- Directed by: Roshan Sethi
- Written by: Roshan Sethi
- Produced by: Basil Iwanyk; Erica Lee; Diarmaid McGrath; Tim Headington; Lia Buman; Neil Shah; Steve Klinsky; Adam Kolbrenner; John Schoenfelder; Russell Ackerman;
- Starring: Michelle Yeoh; Martin Freeman; Laurie Davidson; Yuri Kolokolnikov; Joseph Mydell;
- Cinematography: Nikolaus Summerer
- Edited by: Sabrina Pitre
- Music by: James Ó Ceallaigh
- Production companies: Sony Pictures; Thunder Road Films; Tango Entertainment; Untravelled Worlds; Wild Atlantic Pictures; Neotext; Lit Entertainment;
- Distributed by: Sony Pictures Releasing
- Release date: September 12, 2026 (TIFF);
- Running time: 92 minutes
- Countries: United States; Ireland;
- Language: English

= The Surgeon (film) =

2026 thriller film

The Surgeon is a 2026 Irish-American thriller film written and directed by Roshan Sethi. It stars Michelle Yeoh, Martin Freeman, Laurie Davidson, Yuri Kolokolnikov and Joseph Mydell.
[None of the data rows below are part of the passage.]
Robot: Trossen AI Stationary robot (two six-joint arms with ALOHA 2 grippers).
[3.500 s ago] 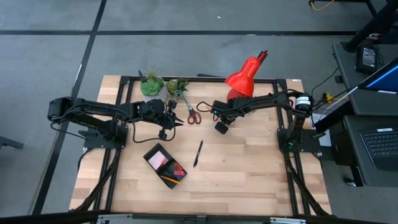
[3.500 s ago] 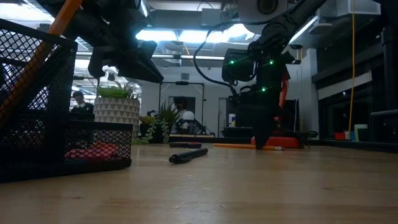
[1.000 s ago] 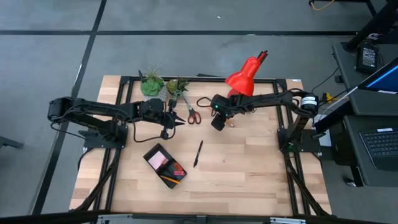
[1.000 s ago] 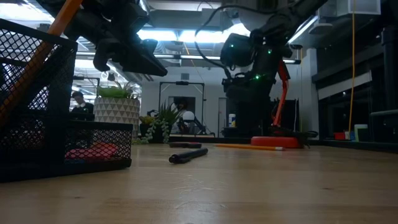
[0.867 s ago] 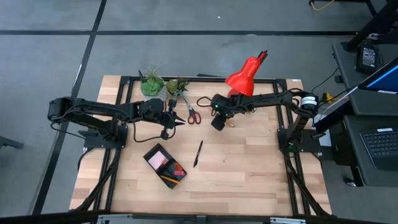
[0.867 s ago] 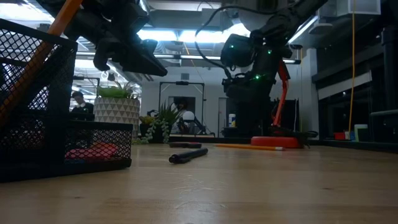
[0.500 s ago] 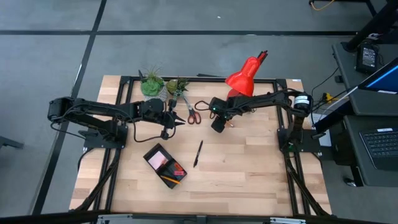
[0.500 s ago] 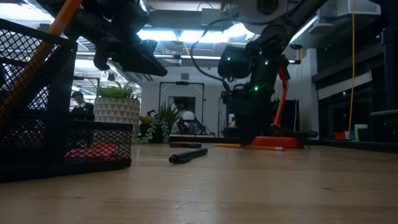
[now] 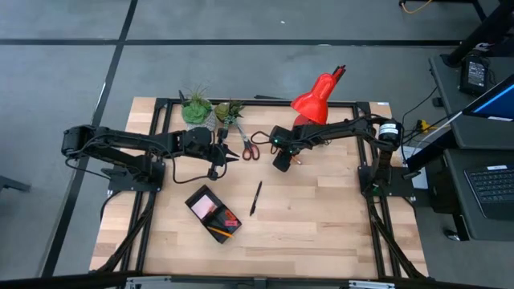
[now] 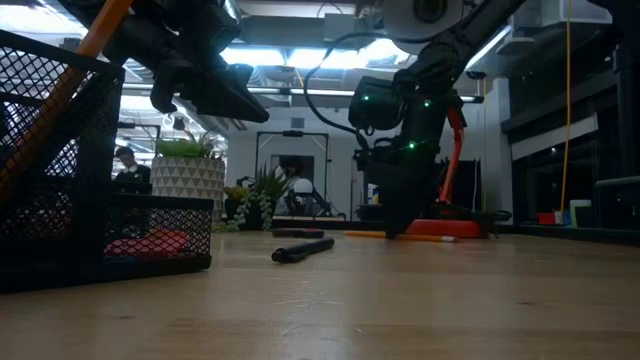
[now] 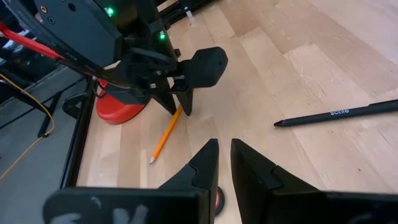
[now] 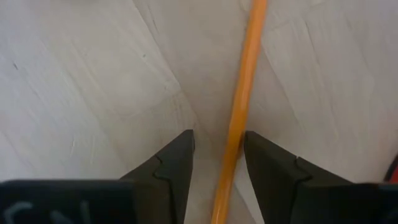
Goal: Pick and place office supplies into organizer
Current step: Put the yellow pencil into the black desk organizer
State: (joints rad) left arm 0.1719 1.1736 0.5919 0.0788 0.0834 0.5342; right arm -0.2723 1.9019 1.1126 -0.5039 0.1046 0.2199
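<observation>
An orange pencil (image 12: 241,118) lies flat on the wood near the red lamp's base. My right gripper (image 12: 217,142) points down over it, open, one finger on each side of the shaft; the left wrist view shows these fingers (image 11: 179,102) at the pencil's (image 11: 165,132) far end. My left gripper (image 11: 222,152) hangs above the table left of the scissors (image 9: 249,148), almost shut, nothing in the narrow slit. A black pen (image 9: 255,197) lies mid-table. The black mesh organizer (image 9: 195,198) near the front holds a pink pad, a red piece and a pencil.
The red desk lamp (image 9: 316,99) stands just behind my right gripper. Two potted plants (image 9: 197,109) sit at the far edge behind the left gripper. Bare wood lies right of the pen. In the low view a person (image 10: 125,163) sits far behind the table.
My right gripper has come down toward the pencil, and its fingertips now stand at table height on either side of it. The gap between its fingers looks the same. The pencil, pen and organizer have stayed where they were.
</observation>
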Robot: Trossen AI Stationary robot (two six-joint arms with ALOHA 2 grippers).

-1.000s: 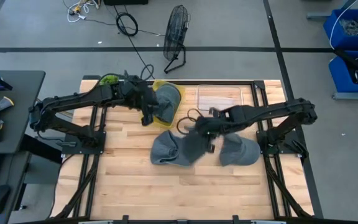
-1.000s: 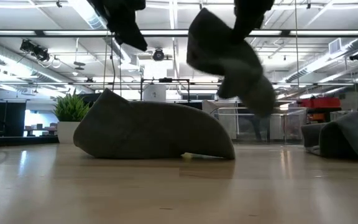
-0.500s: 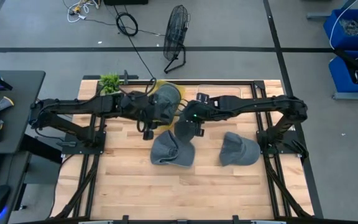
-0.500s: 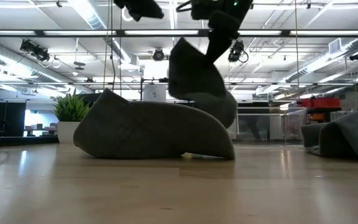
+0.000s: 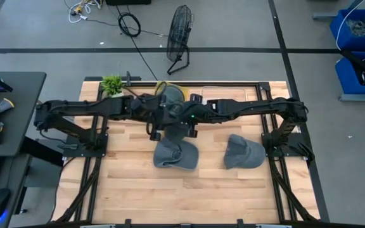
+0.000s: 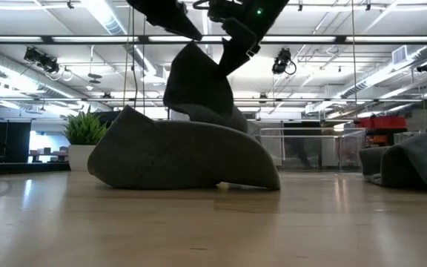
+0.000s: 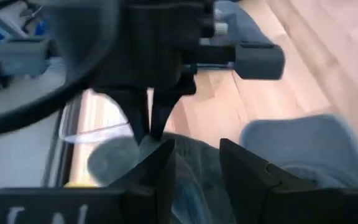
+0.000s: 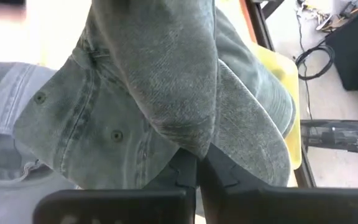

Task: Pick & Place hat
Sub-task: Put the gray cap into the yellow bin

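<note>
Above the table's far middle, the right gripper [image 5: 187, 120] is carrying a grey hat [image 6: 197, 85], its fingers pinched tight on a fold of the cloth so that the hat is hanging below them, clear of the wood. Just beside it, the left gripper [image 5: 155, 121] is hovering with its fingers parted and nothing between them, facing the right one at close quarters. Beyond both grippers a yellow bin [image 5: 163, 87] is already holding another grey hat [image 5: 172, 95], which looks to be the drop place. Below and nearer than the carried hat, a second hat on the table [image 6: 184, 157] is lying flat; a third hat [image 5: 244, 152] is resting well off to the right arm's side.

To do this step well, the right arm is best keeping its height until the hanging cloth is over the bin's rim, and opening only once the hat is sagging inside. The two grippers are crowding each other, so a slow approach should avoid a knock.
</note>
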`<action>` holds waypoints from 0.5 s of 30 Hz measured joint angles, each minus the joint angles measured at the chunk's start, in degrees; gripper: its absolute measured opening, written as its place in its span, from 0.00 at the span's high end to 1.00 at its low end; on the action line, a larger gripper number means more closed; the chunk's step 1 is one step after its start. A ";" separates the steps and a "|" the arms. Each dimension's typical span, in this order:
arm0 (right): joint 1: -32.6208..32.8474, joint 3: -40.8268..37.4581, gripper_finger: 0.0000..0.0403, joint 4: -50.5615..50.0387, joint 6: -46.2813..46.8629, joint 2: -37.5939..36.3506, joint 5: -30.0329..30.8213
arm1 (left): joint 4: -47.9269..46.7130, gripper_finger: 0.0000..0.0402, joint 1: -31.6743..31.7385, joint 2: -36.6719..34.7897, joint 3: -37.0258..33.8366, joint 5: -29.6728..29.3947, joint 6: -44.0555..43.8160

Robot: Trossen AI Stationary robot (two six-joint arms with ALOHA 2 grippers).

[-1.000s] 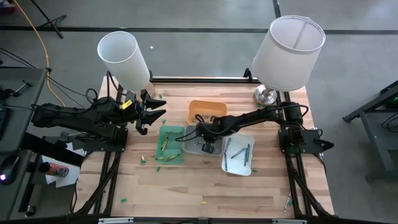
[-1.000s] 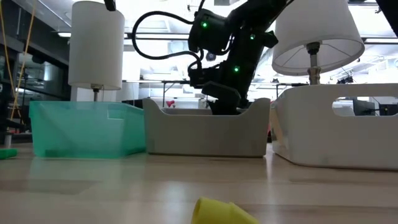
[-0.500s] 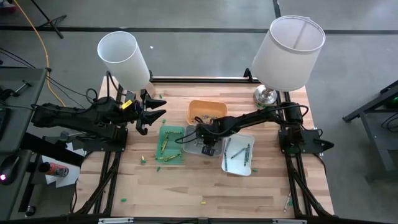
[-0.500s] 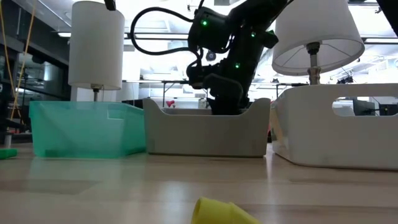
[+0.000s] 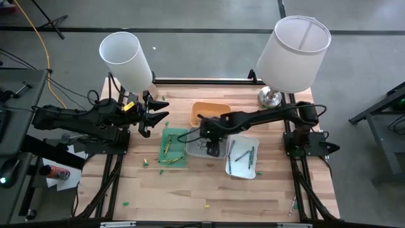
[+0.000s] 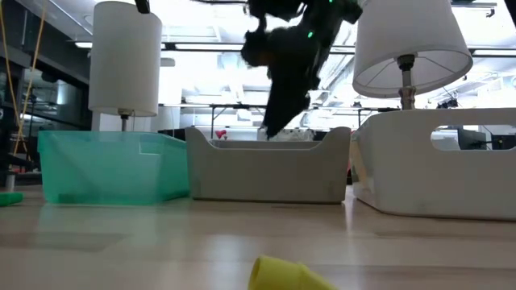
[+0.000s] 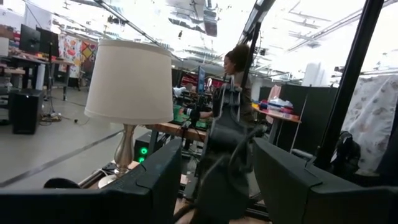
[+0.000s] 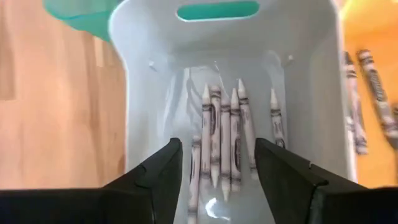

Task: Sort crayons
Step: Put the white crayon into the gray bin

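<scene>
Right gripper [image 5: 211, 147] w/ fingers [image 8: 163, 168] spread, empty, above grey tray [image 8: 140, 81] at centre of surface [image 5: 266, 196]. Grey-white crayons [image 8: 225, 140] lie side by side in that tray; green crayons [image 5: 168, 150] in green tray [image 5: 184, 163]. Left gripper [image 5: 154, 116] open, empty, near surface's left rear corner.

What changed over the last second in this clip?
The right claw opened and lifted up out of the grey tray, its fingers now empty above the grey-white crayons lying there. The left claw, open near the table's back-left corner, and the trays did not move.
</scene>
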 joint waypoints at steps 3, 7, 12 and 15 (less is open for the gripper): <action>0.00 0.00 0.52 -3.95 -0.04 -3.04 0.00 | -0.13 0.54 0.00 0.00 0.00 -0.01 0.55; 0.00 0.00 0.52 -10.10 -0.55 -6.95 0.61 | -0.20 0.54 0.00 0.00 0.00 -0.01 0.55; 0.57 -0.65 0.52 -14.46 -1.13 -12.31 2.88 | -1.16 0.54 0.00 0.00 0.00 -0.01 0.55; 1.52 -5.24 0.52 -13.12 0.69 -17.93 5.65 | -1.25 0.54 0.00 0.00 0.00 -0.01 0.53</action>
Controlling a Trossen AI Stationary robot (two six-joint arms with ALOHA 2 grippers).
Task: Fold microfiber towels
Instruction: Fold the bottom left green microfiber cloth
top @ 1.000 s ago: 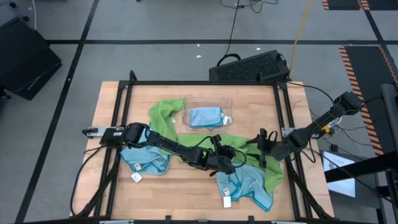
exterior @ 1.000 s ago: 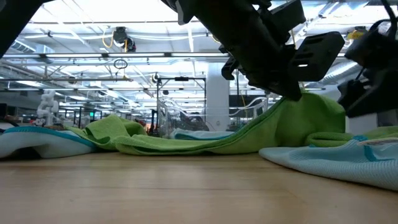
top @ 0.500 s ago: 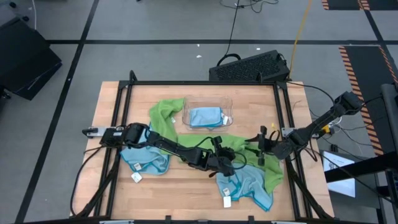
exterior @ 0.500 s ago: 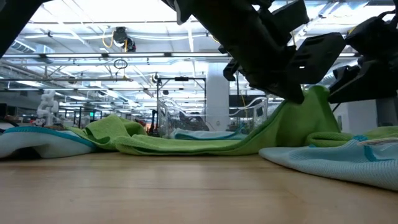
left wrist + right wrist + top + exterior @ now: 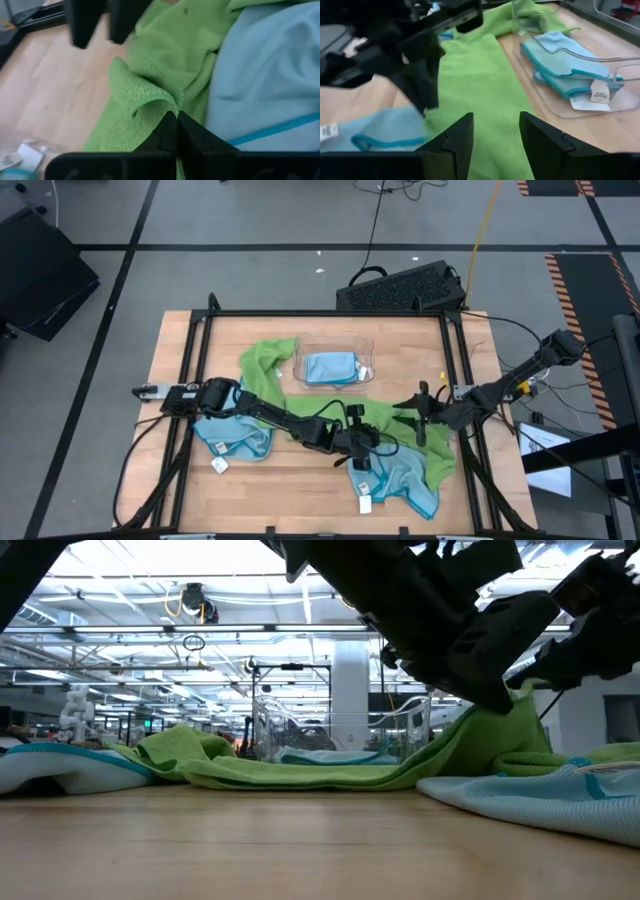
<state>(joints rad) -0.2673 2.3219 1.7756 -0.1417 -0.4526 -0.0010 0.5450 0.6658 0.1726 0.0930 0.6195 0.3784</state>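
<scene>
clear tray (image 5: 300,360) holding a folded blue towel (image 5: 331,368) sits past the green towel (image 5: 265,362).

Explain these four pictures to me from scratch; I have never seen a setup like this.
Two dark robot arms work at a wooden table. One camera looks straight down, one sits at table height, and one rides on each wrist. On the table lie a lime green towel and two loose light blue towels; another blue one, folded, sits in a clear plastic tray. The left tool is shut, pinching a fold of the green towel. The right tool, fingers apart, is over the same green cloth; whether it grips is unclear.
</scene>
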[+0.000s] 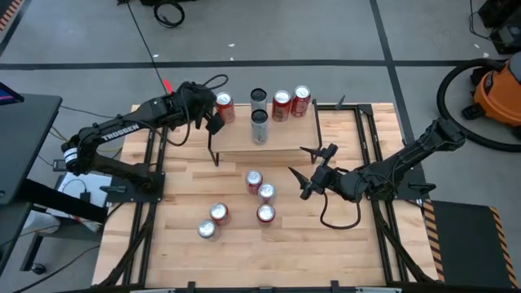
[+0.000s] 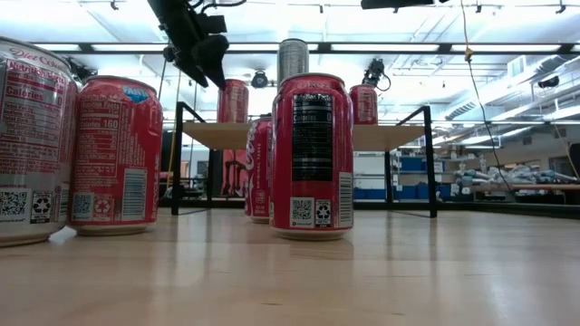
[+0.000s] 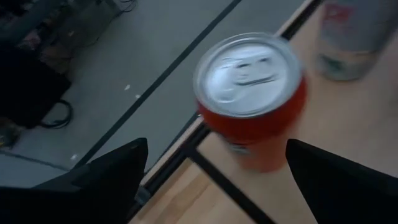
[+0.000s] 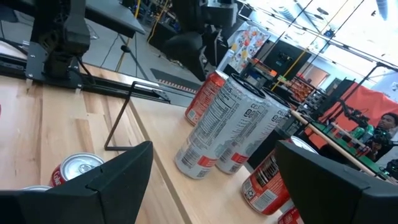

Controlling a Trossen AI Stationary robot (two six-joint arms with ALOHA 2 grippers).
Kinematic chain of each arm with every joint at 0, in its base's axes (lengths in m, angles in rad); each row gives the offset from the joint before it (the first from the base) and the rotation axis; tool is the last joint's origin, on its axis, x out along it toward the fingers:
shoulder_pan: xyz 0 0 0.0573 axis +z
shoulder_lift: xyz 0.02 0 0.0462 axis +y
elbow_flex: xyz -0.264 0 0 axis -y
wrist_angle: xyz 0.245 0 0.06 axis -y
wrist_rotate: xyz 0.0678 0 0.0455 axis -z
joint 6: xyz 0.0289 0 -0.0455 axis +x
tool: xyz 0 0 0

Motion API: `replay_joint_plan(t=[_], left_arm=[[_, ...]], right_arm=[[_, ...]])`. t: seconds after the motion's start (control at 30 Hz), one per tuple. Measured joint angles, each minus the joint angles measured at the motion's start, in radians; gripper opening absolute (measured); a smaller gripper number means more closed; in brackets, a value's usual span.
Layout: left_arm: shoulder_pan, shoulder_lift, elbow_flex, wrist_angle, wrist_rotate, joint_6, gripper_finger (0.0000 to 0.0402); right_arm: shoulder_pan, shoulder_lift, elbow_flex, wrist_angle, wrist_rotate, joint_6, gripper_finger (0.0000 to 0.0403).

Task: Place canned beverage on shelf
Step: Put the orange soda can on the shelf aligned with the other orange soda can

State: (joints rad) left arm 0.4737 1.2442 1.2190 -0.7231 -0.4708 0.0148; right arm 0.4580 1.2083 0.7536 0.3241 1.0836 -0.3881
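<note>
Left gripper (image 1: 210,119) fingers wide, hovering just off red can (image 1: 225,107) at shelf (image 1: 281,134) left end; can free, upright on shelf. Right gripper (image 1: 312,172) fingers wide, empty, near shelf front, likely lining up on tabletop (image 1: 342,244) cans (image 1: 259,182).

Probably a robotics lab — grey concrete floor (image 1: 326,32), orange shop vacuum (image 1: 498,89), ceiling strip lights (image 2: 381,45).

Four cameras, one tabletop (image 1: 244,260): overhead, table-level and two wrist views.
The overhead looks straight down; the low camera faces level across, close behind cans; wrist cameras peer past their fingers. All share the shelf (image 1: 281,134).
</note>
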Motion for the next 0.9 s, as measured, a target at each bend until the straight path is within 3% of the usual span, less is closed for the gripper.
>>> replay_joint_plan(t=[0.9], left_arm=[[0.053, 0.000, 0.000, -0.020, -0.063, 0.008, 0.0393]], right_arm=[[0.000, 0.000, 0.000, 0.003, -0.002, 0.001, 0.0347]])
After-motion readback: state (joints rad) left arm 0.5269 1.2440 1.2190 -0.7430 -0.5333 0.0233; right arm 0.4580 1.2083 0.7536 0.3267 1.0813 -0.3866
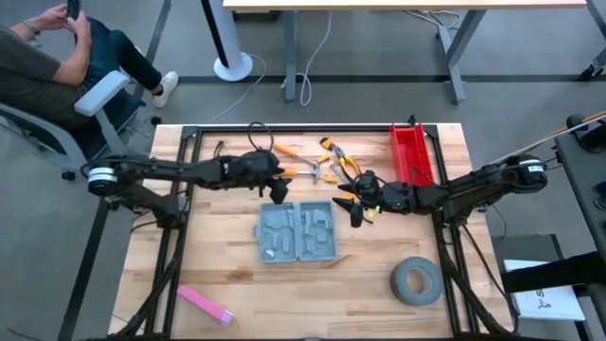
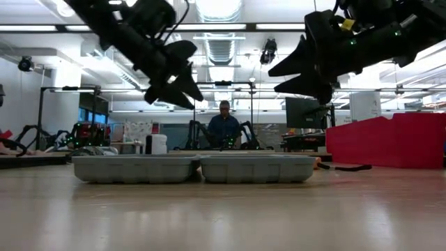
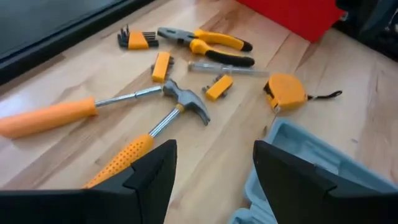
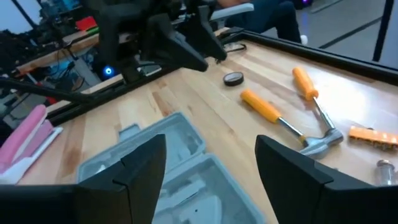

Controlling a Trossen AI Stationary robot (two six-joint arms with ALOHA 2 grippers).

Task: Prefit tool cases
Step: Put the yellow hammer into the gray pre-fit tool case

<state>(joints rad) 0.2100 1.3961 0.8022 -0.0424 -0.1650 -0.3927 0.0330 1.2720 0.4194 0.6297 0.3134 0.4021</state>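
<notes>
The tool case, one blue-grey plastic case, lies opened flat near the middle of the wooden table, both halves facing up; its moulded recesses are too small to read from above, and the low view shows only its side walls. The left gripper hangs above the case's far left corner, fingers spread, holding nothing. The right gripper hangs just beside the case's right edge, fingers also spread and empty. Toward the table's far edge lie two orange-handled hammers, one pair of pliers, one tape measure and several small bits, partly hidden under the arms. One red bin, one grey tape roll and one pink object also sit on the table.
</notes>
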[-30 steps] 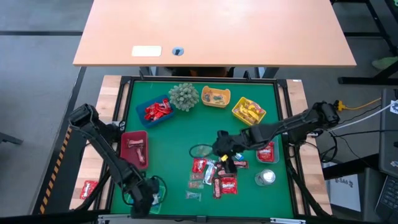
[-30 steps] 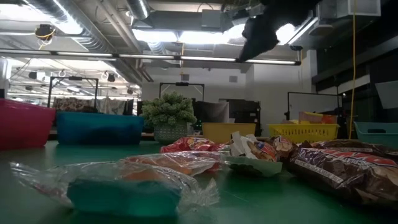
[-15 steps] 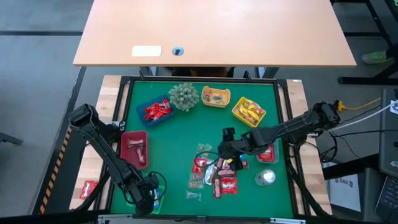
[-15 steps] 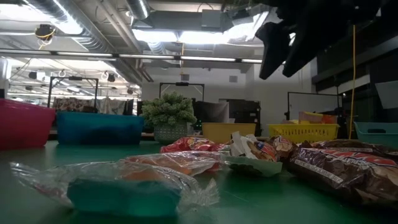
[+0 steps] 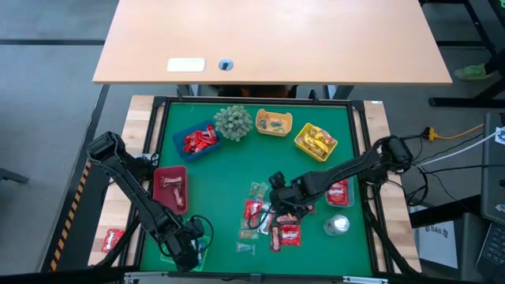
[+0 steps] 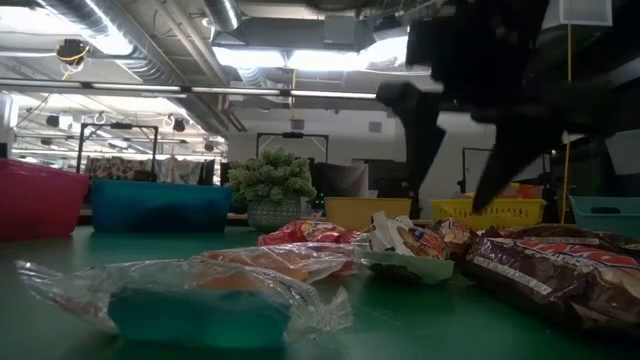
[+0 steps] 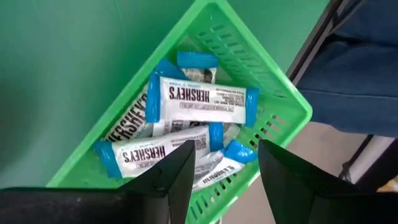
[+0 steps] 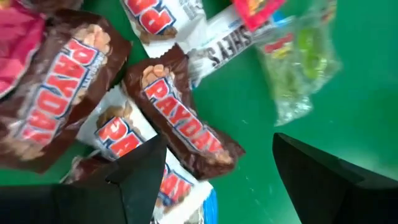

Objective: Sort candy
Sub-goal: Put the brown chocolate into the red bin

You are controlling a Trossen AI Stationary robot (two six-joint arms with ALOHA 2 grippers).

It was premiered in the Centrepiece section of the 2026 Toronto International Film Festival on September 12, 2026.

==Premise==
A retired doctor is forced to perform one last operation.

==Cast==
- Michelle Yeoh
- Martin Freeman
- Laurie Davidson
- Yuri Kolokolnikov
- Joseph Mydell

Roshan Sethi, Director, World Premiere of The Surgeon, TIFF 2026

Michelle Yeoh, World Premiere of The Surgeon, TIFF 2026

==Production==
In May 2025, it was announced Michelle Yeoh had joined the cast of the film, with Roshan Sethi directing from a screenplay he wrote.

==Release==
It was premiered in the Centrepiece section of the 2026 Toronto International Film Festival on September 12, 2026. Later that same month, Sony Pictures acquired North and Latin America, Italy, China and Hong Kong distribution rights to the film.